[Data for analysis — start]

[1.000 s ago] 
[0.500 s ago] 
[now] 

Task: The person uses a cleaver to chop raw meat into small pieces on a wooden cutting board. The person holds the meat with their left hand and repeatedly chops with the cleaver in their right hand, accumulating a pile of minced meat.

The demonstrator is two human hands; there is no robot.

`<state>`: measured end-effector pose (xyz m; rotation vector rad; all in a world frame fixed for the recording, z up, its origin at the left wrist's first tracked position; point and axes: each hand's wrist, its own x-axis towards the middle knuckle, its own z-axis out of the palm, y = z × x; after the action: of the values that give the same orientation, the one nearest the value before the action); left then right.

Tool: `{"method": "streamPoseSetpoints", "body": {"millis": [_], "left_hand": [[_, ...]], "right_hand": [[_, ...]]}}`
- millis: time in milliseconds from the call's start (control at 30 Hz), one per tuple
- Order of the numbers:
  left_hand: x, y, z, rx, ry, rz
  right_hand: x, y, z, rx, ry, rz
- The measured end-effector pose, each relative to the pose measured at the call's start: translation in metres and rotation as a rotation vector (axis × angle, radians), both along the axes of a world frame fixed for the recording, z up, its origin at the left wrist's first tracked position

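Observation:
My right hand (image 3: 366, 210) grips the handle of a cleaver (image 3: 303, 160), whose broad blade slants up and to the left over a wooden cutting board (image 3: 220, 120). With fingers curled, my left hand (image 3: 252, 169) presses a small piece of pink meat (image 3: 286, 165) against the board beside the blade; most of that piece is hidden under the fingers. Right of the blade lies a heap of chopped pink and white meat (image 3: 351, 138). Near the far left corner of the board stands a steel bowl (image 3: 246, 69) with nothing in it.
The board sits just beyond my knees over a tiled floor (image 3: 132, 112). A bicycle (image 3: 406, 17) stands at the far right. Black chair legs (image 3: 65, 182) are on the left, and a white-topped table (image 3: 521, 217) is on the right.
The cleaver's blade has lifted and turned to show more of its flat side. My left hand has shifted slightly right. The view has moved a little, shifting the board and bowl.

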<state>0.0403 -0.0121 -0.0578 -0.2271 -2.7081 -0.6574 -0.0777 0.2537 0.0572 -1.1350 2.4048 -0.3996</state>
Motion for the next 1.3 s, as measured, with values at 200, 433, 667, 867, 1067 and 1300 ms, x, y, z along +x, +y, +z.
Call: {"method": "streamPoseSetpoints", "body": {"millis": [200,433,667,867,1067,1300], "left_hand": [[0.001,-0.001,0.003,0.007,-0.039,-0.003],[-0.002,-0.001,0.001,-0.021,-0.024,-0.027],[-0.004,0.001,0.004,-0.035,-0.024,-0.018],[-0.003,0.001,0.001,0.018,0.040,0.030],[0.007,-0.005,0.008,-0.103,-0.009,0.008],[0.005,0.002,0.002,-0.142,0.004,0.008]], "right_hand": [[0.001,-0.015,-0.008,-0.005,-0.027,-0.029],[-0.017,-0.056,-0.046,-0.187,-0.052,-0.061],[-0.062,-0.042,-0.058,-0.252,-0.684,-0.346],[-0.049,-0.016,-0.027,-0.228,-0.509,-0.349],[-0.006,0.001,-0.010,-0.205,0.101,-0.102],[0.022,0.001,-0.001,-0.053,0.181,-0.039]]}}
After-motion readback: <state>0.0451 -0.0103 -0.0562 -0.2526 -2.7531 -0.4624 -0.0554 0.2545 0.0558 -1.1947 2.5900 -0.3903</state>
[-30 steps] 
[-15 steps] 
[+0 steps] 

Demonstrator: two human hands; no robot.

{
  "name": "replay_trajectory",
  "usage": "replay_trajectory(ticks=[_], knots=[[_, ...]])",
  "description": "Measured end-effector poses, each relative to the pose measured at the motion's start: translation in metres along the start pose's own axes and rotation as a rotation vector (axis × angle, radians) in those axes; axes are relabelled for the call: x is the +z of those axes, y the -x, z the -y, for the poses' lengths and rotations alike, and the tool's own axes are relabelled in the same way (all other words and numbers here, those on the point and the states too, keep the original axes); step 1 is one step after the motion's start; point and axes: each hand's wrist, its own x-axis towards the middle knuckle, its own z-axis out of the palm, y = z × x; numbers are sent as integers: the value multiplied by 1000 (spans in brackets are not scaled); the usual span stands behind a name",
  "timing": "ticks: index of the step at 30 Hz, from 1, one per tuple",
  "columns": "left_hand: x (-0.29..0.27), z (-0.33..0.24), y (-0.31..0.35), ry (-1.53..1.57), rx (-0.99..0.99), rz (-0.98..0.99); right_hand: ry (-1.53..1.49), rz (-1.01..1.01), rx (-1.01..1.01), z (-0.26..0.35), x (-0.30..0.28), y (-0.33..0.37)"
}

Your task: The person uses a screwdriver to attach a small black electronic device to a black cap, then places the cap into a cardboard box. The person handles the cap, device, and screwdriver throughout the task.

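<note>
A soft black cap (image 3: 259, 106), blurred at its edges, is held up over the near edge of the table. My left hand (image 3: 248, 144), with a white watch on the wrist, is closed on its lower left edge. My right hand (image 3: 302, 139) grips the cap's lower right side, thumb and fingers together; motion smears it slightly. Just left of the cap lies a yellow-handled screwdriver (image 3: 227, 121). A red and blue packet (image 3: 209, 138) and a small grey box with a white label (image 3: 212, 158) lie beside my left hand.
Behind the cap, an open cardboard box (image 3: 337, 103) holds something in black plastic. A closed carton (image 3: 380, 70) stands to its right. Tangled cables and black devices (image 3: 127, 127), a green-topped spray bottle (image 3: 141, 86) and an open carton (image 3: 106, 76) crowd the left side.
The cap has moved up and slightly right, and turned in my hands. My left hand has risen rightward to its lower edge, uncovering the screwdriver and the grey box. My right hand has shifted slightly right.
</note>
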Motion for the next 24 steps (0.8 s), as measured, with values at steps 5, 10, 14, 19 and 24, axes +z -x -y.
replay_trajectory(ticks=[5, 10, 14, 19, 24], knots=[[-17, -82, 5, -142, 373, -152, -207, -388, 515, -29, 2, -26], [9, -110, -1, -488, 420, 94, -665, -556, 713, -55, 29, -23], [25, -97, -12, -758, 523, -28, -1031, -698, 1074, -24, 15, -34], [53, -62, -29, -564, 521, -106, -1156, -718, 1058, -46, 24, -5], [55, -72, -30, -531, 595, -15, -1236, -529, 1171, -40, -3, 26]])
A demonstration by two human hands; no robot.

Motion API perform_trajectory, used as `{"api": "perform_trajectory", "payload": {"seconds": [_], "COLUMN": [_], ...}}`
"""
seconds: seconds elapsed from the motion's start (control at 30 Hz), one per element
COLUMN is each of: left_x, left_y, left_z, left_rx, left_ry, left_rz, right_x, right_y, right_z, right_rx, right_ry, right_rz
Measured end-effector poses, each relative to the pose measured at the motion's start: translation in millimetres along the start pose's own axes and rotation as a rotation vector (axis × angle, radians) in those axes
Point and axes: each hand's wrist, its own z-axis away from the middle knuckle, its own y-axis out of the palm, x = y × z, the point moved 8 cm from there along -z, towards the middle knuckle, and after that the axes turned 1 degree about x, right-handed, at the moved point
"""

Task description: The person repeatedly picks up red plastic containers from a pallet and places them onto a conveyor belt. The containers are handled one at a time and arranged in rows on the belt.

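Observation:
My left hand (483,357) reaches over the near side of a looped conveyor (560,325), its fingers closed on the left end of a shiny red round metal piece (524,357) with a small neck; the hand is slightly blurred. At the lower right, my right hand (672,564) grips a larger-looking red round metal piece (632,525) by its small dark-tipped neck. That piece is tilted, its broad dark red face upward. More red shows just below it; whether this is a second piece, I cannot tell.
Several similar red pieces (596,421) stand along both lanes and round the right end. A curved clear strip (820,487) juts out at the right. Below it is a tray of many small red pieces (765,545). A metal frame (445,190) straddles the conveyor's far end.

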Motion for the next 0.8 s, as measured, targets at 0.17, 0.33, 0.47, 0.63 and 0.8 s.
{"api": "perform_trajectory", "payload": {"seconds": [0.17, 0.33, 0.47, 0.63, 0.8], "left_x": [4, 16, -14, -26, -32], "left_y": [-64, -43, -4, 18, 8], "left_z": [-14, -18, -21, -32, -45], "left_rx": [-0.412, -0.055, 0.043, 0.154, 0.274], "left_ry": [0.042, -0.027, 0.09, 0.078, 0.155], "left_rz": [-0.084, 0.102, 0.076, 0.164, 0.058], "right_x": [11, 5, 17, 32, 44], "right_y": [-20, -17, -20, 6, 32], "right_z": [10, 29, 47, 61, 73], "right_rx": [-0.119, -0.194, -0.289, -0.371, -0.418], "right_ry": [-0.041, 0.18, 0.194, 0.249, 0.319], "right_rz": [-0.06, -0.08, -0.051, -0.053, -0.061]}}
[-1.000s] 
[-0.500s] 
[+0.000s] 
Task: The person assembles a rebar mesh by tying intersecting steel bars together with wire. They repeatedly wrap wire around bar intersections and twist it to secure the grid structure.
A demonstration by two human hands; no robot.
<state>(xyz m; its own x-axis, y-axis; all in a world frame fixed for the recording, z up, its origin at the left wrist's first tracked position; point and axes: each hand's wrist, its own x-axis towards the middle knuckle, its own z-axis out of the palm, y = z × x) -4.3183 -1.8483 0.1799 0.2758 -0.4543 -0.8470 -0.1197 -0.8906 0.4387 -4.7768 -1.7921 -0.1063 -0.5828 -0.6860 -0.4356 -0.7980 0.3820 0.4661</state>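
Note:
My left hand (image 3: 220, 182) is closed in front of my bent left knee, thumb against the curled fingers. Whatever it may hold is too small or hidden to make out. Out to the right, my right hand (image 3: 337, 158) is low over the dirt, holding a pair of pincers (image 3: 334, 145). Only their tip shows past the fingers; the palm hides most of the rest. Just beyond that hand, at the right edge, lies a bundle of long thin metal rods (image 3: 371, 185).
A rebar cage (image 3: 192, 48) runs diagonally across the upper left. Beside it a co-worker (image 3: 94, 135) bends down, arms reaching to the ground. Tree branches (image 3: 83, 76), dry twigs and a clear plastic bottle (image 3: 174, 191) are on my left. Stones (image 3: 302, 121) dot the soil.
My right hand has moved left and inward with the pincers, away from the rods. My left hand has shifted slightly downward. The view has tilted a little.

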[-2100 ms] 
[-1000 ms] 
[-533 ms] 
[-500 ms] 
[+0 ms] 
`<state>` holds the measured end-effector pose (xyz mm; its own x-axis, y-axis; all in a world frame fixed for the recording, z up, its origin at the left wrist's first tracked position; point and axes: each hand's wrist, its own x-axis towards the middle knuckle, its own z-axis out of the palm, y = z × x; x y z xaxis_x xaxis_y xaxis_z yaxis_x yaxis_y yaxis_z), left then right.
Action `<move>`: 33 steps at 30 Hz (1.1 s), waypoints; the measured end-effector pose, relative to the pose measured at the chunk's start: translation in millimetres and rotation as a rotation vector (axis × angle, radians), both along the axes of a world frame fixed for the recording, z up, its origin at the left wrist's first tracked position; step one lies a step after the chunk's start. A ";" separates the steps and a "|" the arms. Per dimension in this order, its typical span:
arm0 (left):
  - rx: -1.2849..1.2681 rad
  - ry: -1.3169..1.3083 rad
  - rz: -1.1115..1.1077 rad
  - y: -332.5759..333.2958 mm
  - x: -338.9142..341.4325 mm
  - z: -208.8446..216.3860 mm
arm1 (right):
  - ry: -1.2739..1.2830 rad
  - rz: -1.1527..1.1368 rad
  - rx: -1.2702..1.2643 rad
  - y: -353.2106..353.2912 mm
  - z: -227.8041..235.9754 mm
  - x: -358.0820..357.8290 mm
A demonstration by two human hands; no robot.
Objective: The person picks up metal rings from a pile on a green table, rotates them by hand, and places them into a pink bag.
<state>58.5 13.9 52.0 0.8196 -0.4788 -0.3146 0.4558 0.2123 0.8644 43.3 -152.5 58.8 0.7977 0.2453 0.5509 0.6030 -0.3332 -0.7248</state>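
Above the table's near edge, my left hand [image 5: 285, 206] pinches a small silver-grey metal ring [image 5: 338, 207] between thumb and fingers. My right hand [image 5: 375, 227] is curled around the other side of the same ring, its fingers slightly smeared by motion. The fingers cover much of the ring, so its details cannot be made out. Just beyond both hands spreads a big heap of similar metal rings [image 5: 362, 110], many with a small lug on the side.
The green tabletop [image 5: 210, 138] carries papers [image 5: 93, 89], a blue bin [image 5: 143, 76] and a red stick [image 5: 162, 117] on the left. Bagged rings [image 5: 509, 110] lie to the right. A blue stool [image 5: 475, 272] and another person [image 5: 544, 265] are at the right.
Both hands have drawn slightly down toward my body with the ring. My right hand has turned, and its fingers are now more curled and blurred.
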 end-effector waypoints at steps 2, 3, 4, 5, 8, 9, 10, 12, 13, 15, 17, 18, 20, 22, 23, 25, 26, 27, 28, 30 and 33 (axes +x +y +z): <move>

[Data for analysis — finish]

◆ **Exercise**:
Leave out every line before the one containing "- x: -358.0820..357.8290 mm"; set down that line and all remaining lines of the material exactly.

◆ **Exercise answer**:
  - x: -358.0820..357.8290 mm
A demonstration by two human hands; no robot.
Objective: The person picks up metal rings from a pile on a green table, rotates them by hand, and places them into a pink bag.
<state>58.5 13.9 52.0 0.8196 -0.4788 -0.3146 0.4558 0.2123 0.8644 43.3 -152.5 58.8 0.7977 0.2453 0.5509 0.6030 -0.3332 -0.7248</state>
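Above the table's near edge, my left hand [image 5: 285, 206] pinches a small silver-grey metal ring [image 5: 338, 207] between thumb and fingers. My right hand [image 5: 375, 227] is curled around the other side of the same ring, its fingers slightly smeared by motion. The fingers cover much of the ring, so its details cannot be made out. Just beyond both hands spreads a big heap of similar metal rings [image 5: 362, 110], many with a small lug on the side.
The green tabletop [image 5: 210, 138] carries papers [image 5: 93, 89], a blue bin [image 5: 143, 76] and a red stick [image 5: 162, 117] on the left. Bagged rings [image 5: 509, 110] lie to the right. A blue stool [image 5: 475, 272] and another person [image 5: 544, 265] are at the right.
Both hands have drawn slightly down toward my body with the ring. My right hand has turned, and its fingers are now more curled and blurred.
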 end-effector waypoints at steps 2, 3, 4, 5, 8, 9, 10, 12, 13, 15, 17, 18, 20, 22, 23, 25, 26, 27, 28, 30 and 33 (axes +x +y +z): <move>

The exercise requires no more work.